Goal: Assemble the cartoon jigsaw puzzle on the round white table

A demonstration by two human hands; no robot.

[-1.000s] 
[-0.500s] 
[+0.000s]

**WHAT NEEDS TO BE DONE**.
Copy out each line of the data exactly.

**ANSWER BELOW**.
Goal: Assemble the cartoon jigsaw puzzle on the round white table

A demonstration by two human hands; no robot.

[-1.000s] 
[-0.500s] 
[+0.000s]

This exercise has now been fully answered.